Guerre en Ukraine: le prix Nobel de la paix Dmitri Mouratov contraint de suspendre son journal
L’interview du président Zelensky à des médias russes a été censurée.
Volodymyr Zelensky n'a cessé d'appeler, ces derniers temps, à la tenue de négociations entre Vladimir Poutine et lui-même. "Peu importent les discussions entre nos équipes de négociateurs, je pense que seuls nous deux, moi et Poutine, pouvons parvenir à un accord", avait-il déclaré le 20 mars dernier. Sergueï Lavrov, le chef de la diplomatie russe, lui a répondu lundi par une fin de non-recevoir. Une rencontre entre les deux chefs de l'État se révélerait "contre-productive", a-t-il affirmé alors que s'ouvrait, cette semaine à Istanbul, un nouveau cycle de pourparlers entre négociateurs des deux pays.
"La dénazification et la démilitarisation de l'Ukraine sont des éléments obligatoires de l'accord que nous essayons d'obtenir", a affirmé Sergueï Lavrov. La rencontre au sommet ne pourra, selon lui, avoir lieu qu'"une fois que nous aurons une visibilité sur le règlement de ces questions clés". La question de la neutralité de l'Ukraine, que sous-tend le mot "démilitarisation", est "étudiée en profondeur" à Kiev, a assuré le président Zelensky, dimanche, dans une interview accordée à des médias russes. "Nous sommes prêts à l'accepter", a-t-il ajouté, mais pas sans garanties de sécurité bétonnées. "Je ne veux pas que ce soit encore un papier du style des mémorandums de Budapest", a-t-il justifié, rappelant l'existence de ces accords, signés par la Russie en 1994, garantissant l'intégrité et la sécurité de l'Ukraine (entre autres), en échange de l'abandon des armes nucléaires héritées de l'URSS, et qui ont été violés par Moscou en 2014.

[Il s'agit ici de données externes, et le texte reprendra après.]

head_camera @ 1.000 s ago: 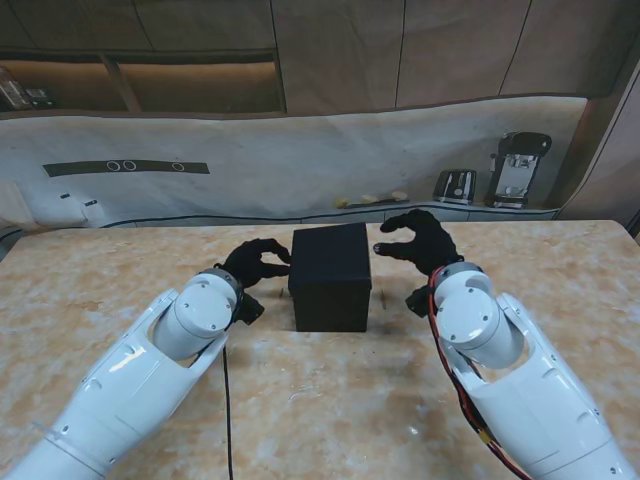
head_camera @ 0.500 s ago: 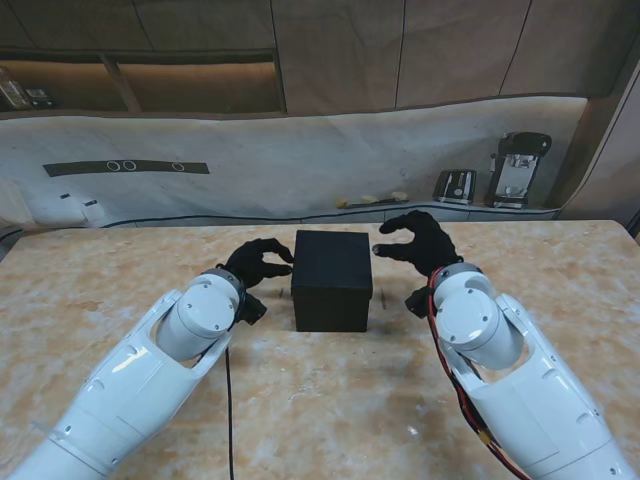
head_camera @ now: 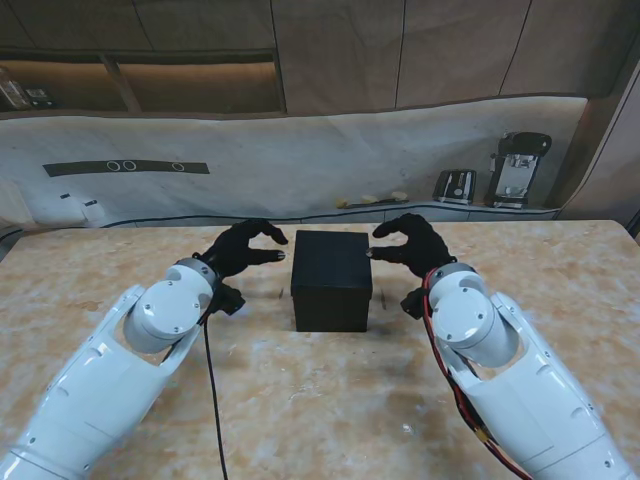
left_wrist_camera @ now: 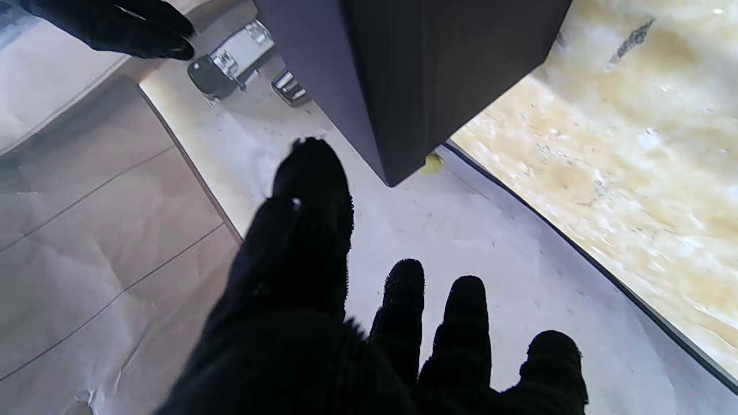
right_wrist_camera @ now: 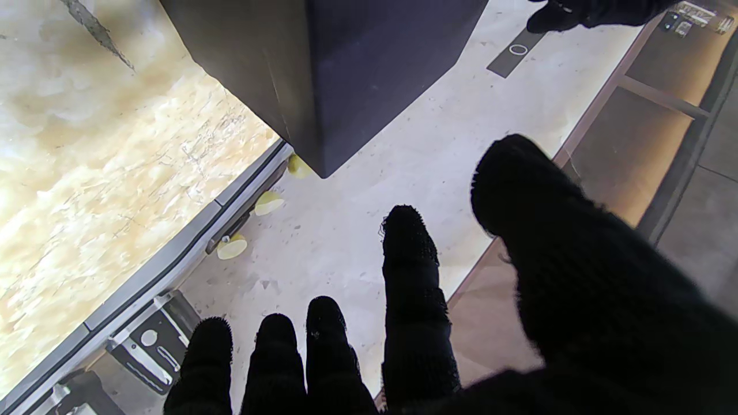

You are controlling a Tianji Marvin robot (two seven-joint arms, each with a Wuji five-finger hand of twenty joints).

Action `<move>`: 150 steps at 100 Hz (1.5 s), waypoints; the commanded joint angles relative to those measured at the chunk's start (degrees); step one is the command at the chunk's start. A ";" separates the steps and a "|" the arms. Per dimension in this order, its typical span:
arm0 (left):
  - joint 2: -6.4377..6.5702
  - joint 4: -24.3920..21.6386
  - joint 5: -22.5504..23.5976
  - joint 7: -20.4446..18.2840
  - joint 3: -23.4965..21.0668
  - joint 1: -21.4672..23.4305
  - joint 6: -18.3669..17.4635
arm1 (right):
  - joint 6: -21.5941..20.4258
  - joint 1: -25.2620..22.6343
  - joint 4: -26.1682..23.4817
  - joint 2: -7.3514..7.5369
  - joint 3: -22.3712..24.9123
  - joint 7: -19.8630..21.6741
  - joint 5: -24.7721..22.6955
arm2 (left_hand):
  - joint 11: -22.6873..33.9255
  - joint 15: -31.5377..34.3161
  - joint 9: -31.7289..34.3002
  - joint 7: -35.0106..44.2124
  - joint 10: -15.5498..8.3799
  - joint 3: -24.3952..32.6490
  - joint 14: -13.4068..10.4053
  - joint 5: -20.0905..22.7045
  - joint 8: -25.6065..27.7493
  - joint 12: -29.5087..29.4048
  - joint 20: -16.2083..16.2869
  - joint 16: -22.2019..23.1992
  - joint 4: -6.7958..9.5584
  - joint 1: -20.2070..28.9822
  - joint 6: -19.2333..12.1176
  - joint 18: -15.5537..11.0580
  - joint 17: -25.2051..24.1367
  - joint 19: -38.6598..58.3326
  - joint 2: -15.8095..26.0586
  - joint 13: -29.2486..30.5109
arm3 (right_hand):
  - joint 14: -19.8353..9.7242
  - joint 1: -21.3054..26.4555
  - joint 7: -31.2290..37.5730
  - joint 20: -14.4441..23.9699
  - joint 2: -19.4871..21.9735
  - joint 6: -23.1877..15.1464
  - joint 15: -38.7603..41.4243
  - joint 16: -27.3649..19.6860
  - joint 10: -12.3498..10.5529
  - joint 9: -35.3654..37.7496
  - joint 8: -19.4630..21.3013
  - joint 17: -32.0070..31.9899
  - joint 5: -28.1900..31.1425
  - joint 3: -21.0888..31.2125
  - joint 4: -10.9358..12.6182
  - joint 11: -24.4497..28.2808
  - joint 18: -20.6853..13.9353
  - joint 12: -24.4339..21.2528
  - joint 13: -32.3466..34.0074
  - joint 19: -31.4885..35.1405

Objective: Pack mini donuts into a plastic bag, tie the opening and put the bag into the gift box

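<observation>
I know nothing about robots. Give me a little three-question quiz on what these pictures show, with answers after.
1. True or false: the black box on the table has its lid on.
2. Which is right? A: the left hand grips the box. B: both hands hang beside the box with fingers apart, holding nothing. C: the right hand holds a bag.
3. Fill in: the box stands ____ the two hands.

Key
1. True: its top is flat and closed.
2. B: in the stand's view, a gap shows between each hand and the box.
3. Between.
</observation>
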 commanded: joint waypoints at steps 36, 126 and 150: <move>0.40 5.88 -3.14 -5.89 5.57 -7.93 -0.42 | -0.16 1.20 2.45 0.64 -1.70 4.70 -0.42 | -2.82 -3.58 -4.78 -7.65 -1.85 -1.66 -2.28 0.29 -1.49 -0.78 -3.62 -0.62 0.73 -5.30 -1.69 -1.53 -0.35 -2.57 0.90 -3.32 | -1.48 1.89 -2.35 0.44 -2.67 -4.13 -3.29 0.42 -1.22 0.71 -1.30 -1.60 -3.83 -3.85 -0.01 -5.58 -0.75 -2.90 -0.55 -1.86; 0.38 11.41 -1.92 -6.77 9.16 -8.37 -0.77 | 1.31 3.26 8.25 0.41 -5.21 5.12 -1.00 | -2.66 -3.90 -5.35 -8.25 -1.77 0.81 -2.22 0.58 -0.54 -0.75 -5.45 -0.30 1.01 -3.64 -1.57 -1.50 -0.21 -2.69 -1.03 -3.61 | -0.94 5.77 -0.66 -0.36 -6.12 -4.06 -2.91 1.05 -1.44 0.94 -1.82 -1.30 -3.61 -2.90 0.04 -5.01 -0.45 -2.39 -0.16 -2.61; 0.30 12.28 -1.91 -6.58 9.34 -8.06 -0.03 | 2.02 3.52 8.73 0.41 -5.84 5.42 -1.00 | -2.61 -3.74 -5.28 -8.31 -1.70 1.29 -2.15 0.46 -0.58 -0.74 -5.47 -0.24 0.89 -4.04 -1.45 -1.53 -0.22 -2.49 -0.89 -3.44 | -0.87 5.92 -0.56 -0.40 -6.30 -3.91 -2.94 1.05 -1.39 0.96 -1.99 -1.29 -3.72 -2.79 0.04 -5.07 -0.39 -2.41 -0.16 -2.63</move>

Les Russes n'auront toutefois pas pu lire ni entendre cette interview d'une heure et demie accordée, en visioconférence, à des journalistes de la chaîne de télévision Dojd, du site Meduza et du quotidien Kommersant. Les deux premiers, bloqués en Russie en mars pour avoir "diffusé des fake news" sur "l'opération militaire spéciale" en Ukraine, l'ont rendue disponible sur YouTube. Le troisième s'est vu intimer l'ordre, par le gendarme russe des télécoms, de ne pas publier l'entretien. Roskomnadzor a aussi indiqué que les journalistes présents seraient poursuivis. Parmi eux, Mikhail Zygar, auteur du livre Les hommes du Kremlin, venu poser une question de la part de Dmitri Mouratov, rédacteur en chef de Novaïa Gazeta et prix Nobel de la paix.
Le lendemain, le journal indépendant a annoncé suspendre ses publications, face à la "censure", après avoir reçu un second avertissement de Roskomnadzor, en moins d'une semaine, pour manquement à la loi controversée sur les "agents de l'étranger". "Il n'y a pas d'autre solution", a écrit Dmitri Mouratov, dans une lettre adressée aux lecteurs du journal. "Pour nous, et, je le sais, pour vous, c'est une décision terrible et douloureuse. Mais il faut que nous nous protégions les uns des autres."